The specter of a Broad takeover of the L.A. Times and its San Diego sister, the Union-Tribune, for political purposes still looms large over both newsrooms despite the billionaire’s denial last month that any immediate plans were afoot.
One of San Diego's most notable big-money political alums is making headlines across the nation while hometown scribes remain mum about a major immigration clash between the White House and Congress.
Late last month, Alan Bersin, Bill Clinton fundraiser and the president's onetime border czar and U.S. attorney in San Diego, drew sharp criticism during a round of fencing with a congressional committee over how many immigrants currently in the U.S. had overstayed their visas.
During a December 17 hearing, Mark Meadows, a Republican from North Carolina faced off with Democrat Bersin, the ex–San Diego school superintendent and onetime airport commissioner who is now assistant secretary for international affairs at the Department of Homeland Security.
According to an account carried by the Dallas Morning News on January 4, Meadows began by asking Bersin, "So, are you going to give me a number?"
Bersin responded: "I'm not going to give you a number because there is a report in preparation with a process that has to be followed."
Meadows replied, "Is that the report that has been in process for 20 years?"
Then he asked, "Do you know the number of people that leave the United States each and every year? You're under sworn testimony, yes or no?"
Said Bersin: "We can give you a large proportion of those but not all. No. So, we don't know."
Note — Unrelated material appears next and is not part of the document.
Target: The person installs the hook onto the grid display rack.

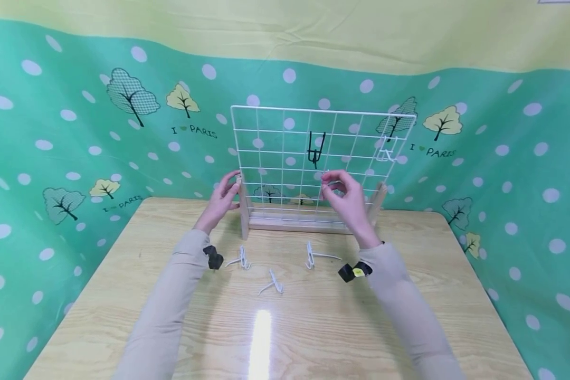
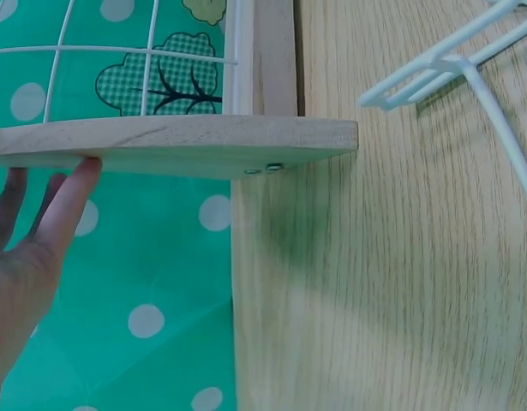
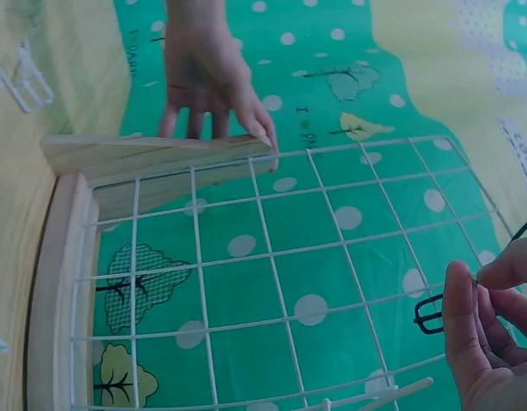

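Note:
A white wire grid [image 1: 285, 168] stands in a wooden frame [image 1: 294, 224]. At its left end, my left hand [image 1: 220, 200] holds the upright post [image 2: 186, 141], thumb and fingers on different parts of the wood. A black hook [image 1: 315, 153] hangs on the grid's upper middle. My right hand [image 1: 347, 200] is just below and right of it, fingers curled toward the thumb. In the right wrist view these fingers [image 3: 460, 317] overlap the black hook [image 3: 428, 315]; whether they pinch it cannot be told. A white hook [image 1: 386, 153] hangs at the grid's upper right.
Three white hooks lie on the wooden table in front of the frame: one at left [image 1: 241, 258], one nearer me [image 1: 274, 282], one at right [image 1: 310, 256]. A green and yellow printed cloth [image 1: 123, 148] hangs behind and along the sides.

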### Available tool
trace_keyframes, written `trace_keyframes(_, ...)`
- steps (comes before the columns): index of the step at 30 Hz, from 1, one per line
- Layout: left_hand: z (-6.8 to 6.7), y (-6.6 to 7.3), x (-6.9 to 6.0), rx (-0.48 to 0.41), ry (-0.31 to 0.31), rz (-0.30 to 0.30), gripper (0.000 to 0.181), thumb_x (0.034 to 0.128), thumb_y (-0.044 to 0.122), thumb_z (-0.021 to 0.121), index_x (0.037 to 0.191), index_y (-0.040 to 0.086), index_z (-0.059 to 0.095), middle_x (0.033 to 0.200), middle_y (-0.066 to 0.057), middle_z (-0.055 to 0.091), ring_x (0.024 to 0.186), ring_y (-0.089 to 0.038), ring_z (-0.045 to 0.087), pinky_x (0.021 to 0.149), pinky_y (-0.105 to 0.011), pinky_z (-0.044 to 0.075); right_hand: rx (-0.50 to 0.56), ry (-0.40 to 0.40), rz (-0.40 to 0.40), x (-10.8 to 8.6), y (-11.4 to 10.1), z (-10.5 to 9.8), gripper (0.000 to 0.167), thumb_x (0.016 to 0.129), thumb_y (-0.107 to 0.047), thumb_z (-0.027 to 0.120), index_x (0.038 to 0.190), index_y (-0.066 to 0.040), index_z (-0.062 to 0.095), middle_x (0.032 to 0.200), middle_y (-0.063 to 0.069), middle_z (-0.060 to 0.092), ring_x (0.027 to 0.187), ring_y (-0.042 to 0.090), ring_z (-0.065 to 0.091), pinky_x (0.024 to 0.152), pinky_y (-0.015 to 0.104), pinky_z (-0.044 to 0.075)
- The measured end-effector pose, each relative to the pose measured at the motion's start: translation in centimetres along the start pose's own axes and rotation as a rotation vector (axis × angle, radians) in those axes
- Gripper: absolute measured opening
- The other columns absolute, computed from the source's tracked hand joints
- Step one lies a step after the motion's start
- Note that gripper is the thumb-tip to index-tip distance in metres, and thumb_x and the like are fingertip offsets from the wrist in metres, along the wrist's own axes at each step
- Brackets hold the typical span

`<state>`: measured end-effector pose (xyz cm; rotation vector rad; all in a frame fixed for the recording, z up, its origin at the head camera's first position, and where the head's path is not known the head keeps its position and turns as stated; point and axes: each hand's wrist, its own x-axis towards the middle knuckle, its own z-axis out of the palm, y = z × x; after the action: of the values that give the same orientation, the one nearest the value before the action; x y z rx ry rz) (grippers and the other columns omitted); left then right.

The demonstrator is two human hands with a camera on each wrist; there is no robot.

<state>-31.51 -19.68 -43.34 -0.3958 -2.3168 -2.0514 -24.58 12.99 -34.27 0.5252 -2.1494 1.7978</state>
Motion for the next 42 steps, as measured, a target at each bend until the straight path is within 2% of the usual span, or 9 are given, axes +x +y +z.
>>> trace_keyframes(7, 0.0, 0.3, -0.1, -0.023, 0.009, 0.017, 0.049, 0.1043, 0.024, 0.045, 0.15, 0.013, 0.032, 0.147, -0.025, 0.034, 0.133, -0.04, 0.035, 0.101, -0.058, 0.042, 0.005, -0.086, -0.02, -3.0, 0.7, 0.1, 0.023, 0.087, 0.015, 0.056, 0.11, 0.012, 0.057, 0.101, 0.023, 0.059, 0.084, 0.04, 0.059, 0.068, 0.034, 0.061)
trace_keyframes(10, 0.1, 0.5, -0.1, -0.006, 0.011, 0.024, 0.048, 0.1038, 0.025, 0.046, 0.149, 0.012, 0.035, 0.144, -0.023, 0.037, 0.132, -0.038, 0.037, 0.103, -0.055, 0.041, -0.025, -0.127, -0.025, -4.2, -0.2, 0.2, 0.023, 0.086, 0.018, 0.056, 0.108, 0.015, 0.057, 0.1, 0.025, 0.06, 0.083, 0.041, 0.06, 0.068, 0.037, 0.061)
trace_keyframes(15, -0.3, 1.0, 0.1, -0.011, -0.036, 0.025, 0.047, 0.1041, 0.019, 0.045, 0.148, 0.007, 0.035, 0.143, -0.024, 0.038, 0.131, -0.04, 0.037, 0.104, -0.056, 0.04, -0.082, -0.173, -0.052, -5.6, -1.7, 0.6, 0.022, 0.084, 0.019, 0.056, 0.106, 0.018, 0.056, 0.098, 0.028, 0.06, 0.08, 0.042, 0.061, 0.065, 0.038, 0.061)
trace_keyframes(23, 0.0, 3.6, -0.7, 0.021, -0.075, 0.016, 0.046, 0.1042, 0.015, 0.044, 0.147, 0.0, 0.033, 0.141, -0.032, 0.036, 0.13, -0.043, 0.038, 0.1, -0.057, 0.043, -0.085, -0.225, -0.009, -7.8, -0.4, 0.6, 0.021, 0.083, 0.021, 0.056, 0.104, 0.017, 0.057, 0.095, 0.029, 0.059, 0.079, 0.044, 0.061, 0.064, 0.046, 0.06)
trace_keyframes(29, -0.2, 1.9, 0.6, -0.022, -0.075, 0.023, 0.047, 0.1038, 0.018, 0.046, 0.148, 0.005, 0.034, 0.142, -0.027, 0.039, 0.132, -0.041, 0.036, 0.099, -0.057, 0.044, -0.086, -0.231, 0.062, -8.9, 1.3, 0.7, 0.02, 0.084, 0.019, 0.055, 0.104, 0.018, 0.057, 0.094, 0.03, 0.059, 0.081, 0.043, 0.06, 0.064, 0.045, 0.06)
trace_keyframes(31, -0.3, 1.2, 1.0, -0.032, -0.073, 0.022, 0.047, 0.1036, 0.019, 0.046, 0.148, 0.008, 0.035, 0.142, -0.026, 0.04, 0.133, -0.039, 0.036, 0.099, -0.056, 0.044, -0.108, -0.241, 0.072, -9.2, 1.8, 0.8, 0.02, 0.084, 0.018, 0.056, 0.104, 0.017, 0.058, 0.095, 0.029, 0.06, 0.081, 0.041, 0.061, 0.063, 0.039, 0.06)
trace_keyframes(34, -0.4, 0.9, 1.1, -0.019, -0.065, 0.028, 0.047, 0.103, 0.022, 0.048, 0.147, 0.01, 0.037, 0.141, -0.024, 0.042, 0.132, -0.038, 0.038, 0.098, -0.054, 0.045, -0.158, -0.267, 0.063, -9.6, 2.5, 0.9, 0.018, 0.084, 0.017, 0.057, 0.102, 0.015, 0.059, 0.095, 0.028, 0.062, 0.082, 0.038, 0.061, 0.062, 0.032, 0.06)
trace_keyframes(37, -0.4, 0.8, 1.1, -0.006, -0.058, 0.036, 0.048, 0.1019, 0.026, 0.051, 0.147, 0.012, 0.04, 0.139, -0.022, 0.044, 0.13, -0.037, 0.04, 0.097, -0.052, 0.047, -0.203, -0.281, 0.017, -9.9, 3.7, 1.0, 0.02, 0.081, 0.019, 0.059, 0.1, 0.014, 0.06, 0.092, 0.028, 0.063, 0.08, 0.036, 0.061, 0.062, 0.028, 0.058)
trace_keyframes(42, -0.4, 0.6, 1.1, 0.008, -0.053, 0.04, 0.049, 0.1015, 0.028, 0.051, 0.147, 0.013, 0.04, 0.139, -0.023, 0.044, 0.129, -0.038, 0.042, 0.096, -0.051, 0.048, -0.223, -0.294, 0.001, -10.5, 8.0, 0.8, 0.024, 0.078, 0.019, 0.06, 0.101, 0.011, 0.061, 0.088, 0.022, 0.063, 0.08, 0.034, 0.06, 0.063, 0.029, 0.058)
Editorialized the News, "Now, let that sink in and ask whether it sounds familiar. It should. For a decade or longer, members of Congress have asked the same question and gotten the same answer, along with a promise to rectify the knowledge gap by some vague future date."
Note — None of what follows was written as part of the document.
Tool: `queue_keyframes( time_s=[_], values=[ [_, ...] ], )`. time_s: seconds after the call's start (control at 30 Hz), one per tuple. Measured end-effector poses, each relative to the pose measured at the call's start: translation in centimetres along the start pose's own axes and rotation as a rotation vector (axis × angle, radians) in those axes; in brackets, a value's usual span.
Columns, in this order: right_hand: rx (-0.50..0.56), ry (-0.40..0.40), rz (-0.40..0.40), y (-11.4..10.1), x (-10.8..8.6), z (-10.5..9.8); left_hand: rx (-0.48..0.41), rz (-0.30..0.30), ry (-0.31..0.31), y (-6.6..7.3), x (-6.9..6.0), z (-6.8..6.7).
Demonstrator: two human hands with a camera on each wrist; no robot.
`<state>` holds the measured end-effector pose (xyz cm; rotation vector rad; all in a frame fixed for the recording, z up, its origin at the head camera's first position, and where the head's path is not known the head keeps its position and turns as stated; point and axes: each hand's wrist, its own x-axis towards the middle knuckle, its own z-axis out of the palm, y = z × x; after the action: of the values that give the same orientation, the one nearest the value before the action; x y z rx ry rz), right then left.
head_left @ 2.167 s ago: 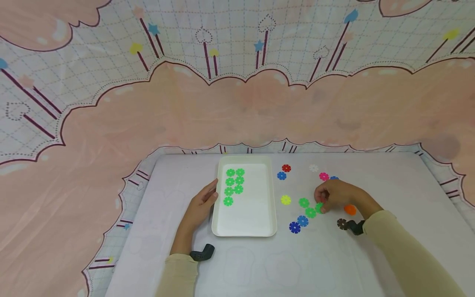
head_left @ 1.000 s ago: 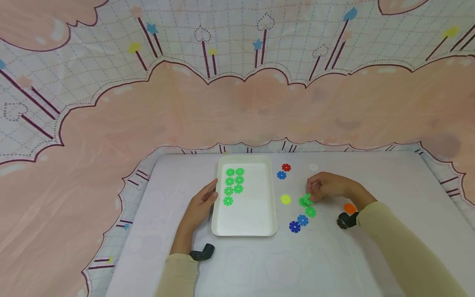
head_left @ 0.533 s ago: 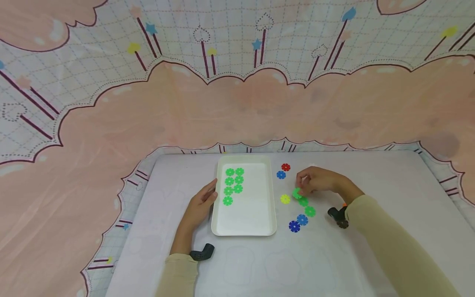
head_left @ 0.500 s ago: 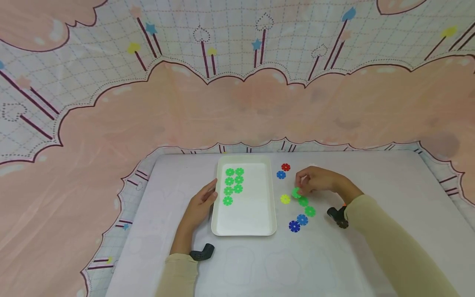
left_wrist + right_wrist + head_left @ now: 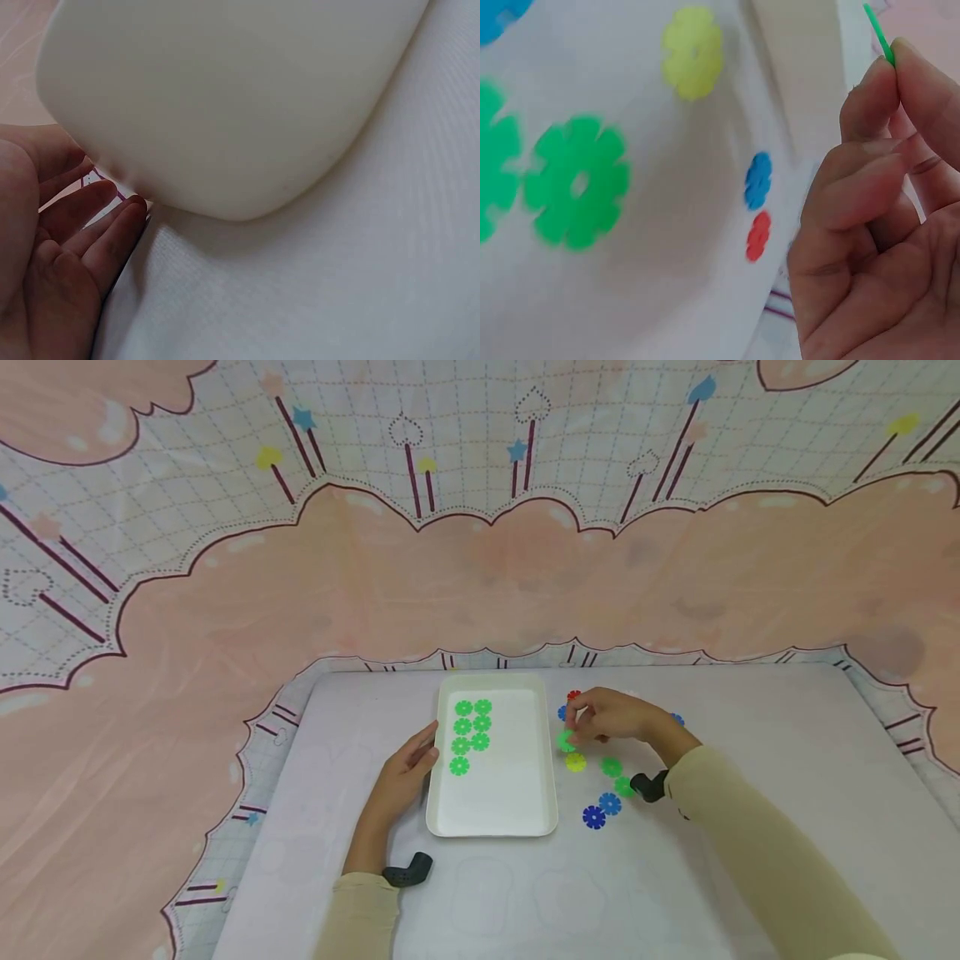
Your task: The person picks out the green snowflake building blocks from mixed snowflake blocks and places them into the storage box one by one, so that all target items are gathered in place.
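Thumb and fingertip of my right hand (image 5: 611, 714) pinch a green snowflake disc (image 5: 566, 742) by its edge, above the table just right of the white tray (image 5: 491, 814). The right wrist view shows this green disc (image 5: 880, 34) edge-on. My left hand (image 5: 402, 781) stands at the tray's left side, its fingers relaxed and touching the outer wall, as the left wrist view shows at the tray wall (image 5: 225, 135). Several green discs (image 5: 461, 726) lie in two columns in the tray's upper left.
Right of the tray lie a yellow disc (image 5: 576, 762), two green discs (image 5: 611, 767), a light blue disc (image 5: 610, 803) and a dark blue disc (image 5: 594, 817). A red disc (image 5: 758, 236) and a blue disc (image 5: 757, 181) are partly behind the right hand in the head view.
My right hand has picked up a green disc from the loose group and carried it left, to near the tray's right edge. The left hand and tray have stayed in place.
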<state>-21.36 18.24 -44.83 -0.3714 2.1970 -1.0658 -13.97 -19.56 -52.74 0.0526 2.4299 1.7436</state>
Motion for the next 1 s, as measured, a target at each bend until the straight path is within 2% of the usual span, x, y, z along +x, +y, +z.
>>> queue_keyframes(
  time_s=[0.17,0.7,1.0],
  values=[
    [0.016,0.000,-0.028,-1.5,0.8,0.8,-0.005,-0.010,0.000,-0.1,0.0,0.0],
    [0.070,-0.022,-0.048,-5.4,3.9,3.7,0.005,-0.012,0.000,-0.1,-0.1,0.0],
    [0.049,0.003,-0.019,-6.6,5.5,6.4,0.000,-0.016,0.004,0.1,-0.1,0.1]
  ],
)
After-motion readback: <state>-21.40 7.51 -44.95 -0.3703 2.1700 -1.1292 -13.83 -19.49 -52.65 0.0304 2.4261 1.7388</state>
The paper continued, "Is it 1.6 million visa overstays (GAO estimate, 2011)? More than 1 million (GAO estimate, 2013)? Possibly 40 percent of all undocumented immigrants (federal immigration report, 1997)? Or is it 400,000 to 500,000 people, as Bersin told the House Government Oversight committee?"
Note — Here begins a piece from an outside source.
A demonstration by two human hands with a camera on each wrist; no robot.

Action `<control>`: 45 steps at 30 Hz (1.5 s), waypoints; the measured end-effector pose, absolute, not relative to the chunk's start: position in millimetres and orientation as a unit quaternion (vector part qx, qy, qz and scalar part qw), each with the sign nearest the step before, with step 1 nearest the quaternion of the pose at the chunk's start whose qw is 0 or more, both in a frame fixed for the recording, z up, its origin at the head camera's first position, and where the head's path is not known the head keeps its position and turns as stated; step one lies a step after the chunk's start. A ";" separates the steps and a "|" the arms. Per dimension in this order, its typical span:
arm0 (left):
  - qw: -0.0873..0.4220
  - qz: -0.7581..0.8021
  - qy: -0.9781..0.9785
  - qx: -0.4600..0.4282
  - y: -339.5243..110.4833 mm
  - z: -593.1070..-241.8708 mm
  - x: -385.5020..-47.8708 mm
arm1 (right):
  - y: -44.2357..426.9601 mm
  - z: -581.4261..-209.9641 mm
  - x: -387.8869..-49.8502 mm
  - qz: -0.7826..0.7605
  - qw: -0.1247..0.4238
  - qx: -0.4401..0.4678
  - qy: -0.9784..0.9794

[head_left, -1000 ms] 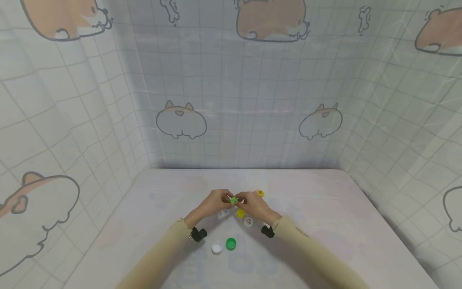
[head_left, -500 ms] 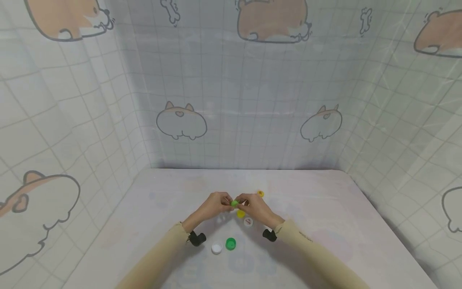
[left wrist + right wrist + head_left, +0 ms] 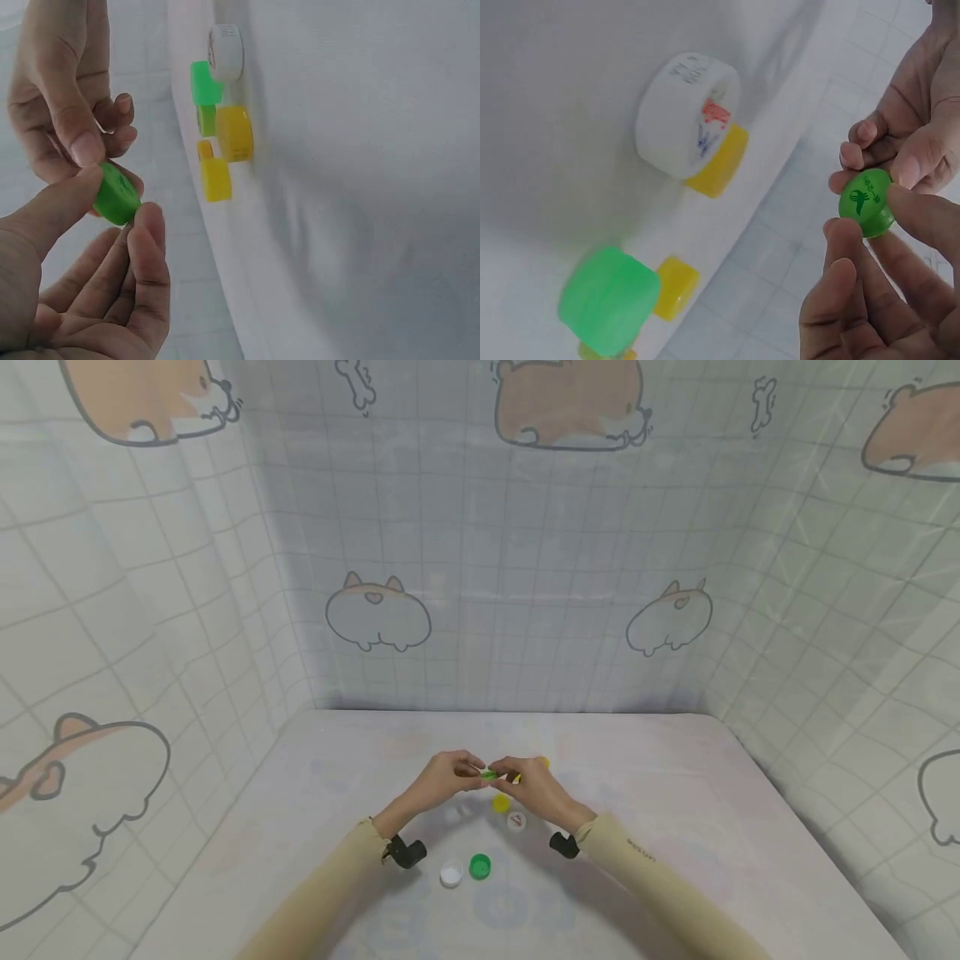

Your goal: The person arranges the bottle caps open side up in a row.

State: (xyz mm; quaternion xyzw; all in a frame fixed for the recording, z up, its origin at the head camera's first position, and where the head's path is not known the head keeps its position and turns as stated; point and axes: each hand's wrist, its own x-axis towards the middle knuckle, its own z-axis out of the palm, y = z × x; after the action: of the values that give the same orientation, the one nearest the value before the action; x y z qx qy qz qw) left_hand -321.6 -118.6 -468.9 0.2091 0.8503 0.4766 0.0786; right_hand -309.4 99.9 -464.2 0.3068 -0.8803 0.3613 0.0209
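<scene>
A green bottle cap (image 3: pixel 489 774) is held above the table between both hands, near the middle of the head view. My left hand (image 3: pixel 447 775) pinches it from the left, and my right hand (image 3: pixel 528 783) pinches it from the right. In the left wrist view, thumbs and fingertips of both hands meet on the cap's edge (image 3: pixel 116 196). The right wrist view shows the flat top of the cap (image 3: pixel 864 199), printed with a dark green logo and small writing. Beneath the hands lie a yellow cap (image 3: pixel 501 803) and a white cap with a red mark (image 3: pixel 516 821).
Nearer the front stand a white cap (image 3: pixel 451 875) and a darker green cap (image 3: pixel 480 867). Another yellow cap (image 3: pixel 543 762) is partly covered by the right hand. The pale tabletop (image 3: pixel 637 785) ends at a patterned curtain (image 3: pixel 525 635) on three sides.
Both hands dip slightly, then rise again with the green cap. The cap has tilted, showing less of its round face to the head view. The caps on the table stay put.
</scene>
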 end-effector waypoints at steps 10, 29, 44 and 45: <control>0.088 0.460 0.855 0.220 -113.1 -469.2 -315.5 | 97.5 -468.3 -308.8 0.334 0.000 0.298 -0.894; 0.063 0.362 0.889 0.275 -94.8 -449.1 -285.3 | 114.0 -443.1 -284.3 0.252 -0.027 0.318 -0.913; 0.104 0.266 0.916 0.282 -76.7 -474.7 -242.6 | 114.9 -464.7 -245.0 0.185 -0.075 0.352 -0.914; 0.109 0.264 0.915 0.283 -76.4 -475.3 -241.5 | 114.6 -465.5 -244.0 0.184 -0.077 0.356 -0.913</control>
State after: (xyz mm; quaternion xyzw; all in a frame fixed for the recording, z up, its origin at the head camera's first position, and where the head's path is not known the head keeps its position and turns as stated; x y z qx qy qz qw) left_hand -241.5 -76.4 -475.3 0.2833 0.9153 0.2645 0.1092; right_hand -244.0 114.6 -465.5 0.3558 -0.9131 0.1835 -0.0769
The New York Times also covered the story in depth with a front-page January 2 piece featuring a photo of the embattled Bersin, headlined, "U.S. Doesn’t Know How Many Foreign Visitors Overstay Visas."
Noted the account, "The issue has taken on added urgency as part of a broader examination of immigration policy following the mass shootings in San Bernardino, Calif., that left 14 people dead and 22 wounded."
The paper quoted Janice Kephart, ex-counsel to the Senate Foreign Relations committee and staffer for the 9/11 Commission, as saying, “Having accurate data on who is coming and going — not who is pretending to be coming and going — is essential to curtailing the insidious and increasing direct threat that ISIS is loudly declaring at our homeland."
Added the Times story: "Some experts also note that a sizable number of those who overstayed their visas are highly skilled workers who come under the H-1B program or are foreign students."
Increasing the number of the controversial H-1B visas has been the aim of a long-running lobbying effort by Qualcomm, co-founded by La Jolla Democratic billionaire Irwin Jacobs, who was a financial mainstay of Bersin's controversial tenure as a self-styled reform superintendent at San Diego Unified.
Three years ago, Jacobs recruited ex-California GOP assemblyman-turned-Democrat Nathan Fletcher, another of his political beneficiaries now employed Qualcomm, to front a company-sponsored effort called "San Diegans United for Commonsense Immigration Reform."
In addition, as previously reported here, Jacobs and Bersin are longtime political allies of fellow Democrat Eli Broad, the Los Angeles billionaire whose pro-charter school foundation once named Bersin one of "our heroes."
The specter of a Broad takeover of the L.A. Times and its San Diego sister, the Union-Tribune, for political purposes still looms large over both newsrooms despite the billionaire’s denial last month that any immediate plans were afoot.